* Supplied material
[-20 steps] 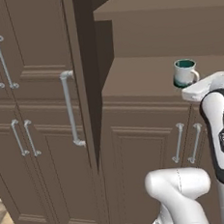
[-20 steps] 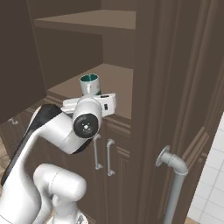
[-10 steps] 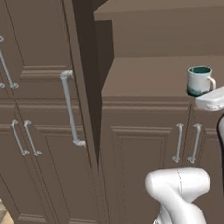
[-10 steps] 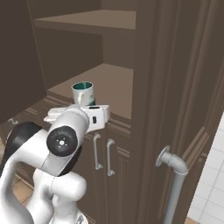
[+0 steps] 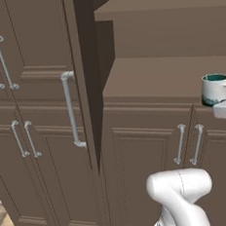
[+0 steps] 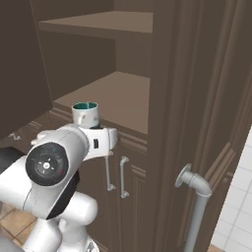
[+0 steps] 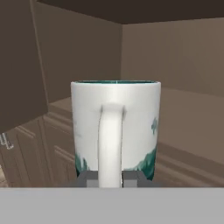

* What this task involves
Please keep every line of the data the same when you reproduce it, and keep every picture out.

* Response to the exercise
[-20 steps] 
[-20 steps] 
[-10 steps] 
[-10 steps] 
[+0 steps] 
[+0 steps] 
[+0 steps] 

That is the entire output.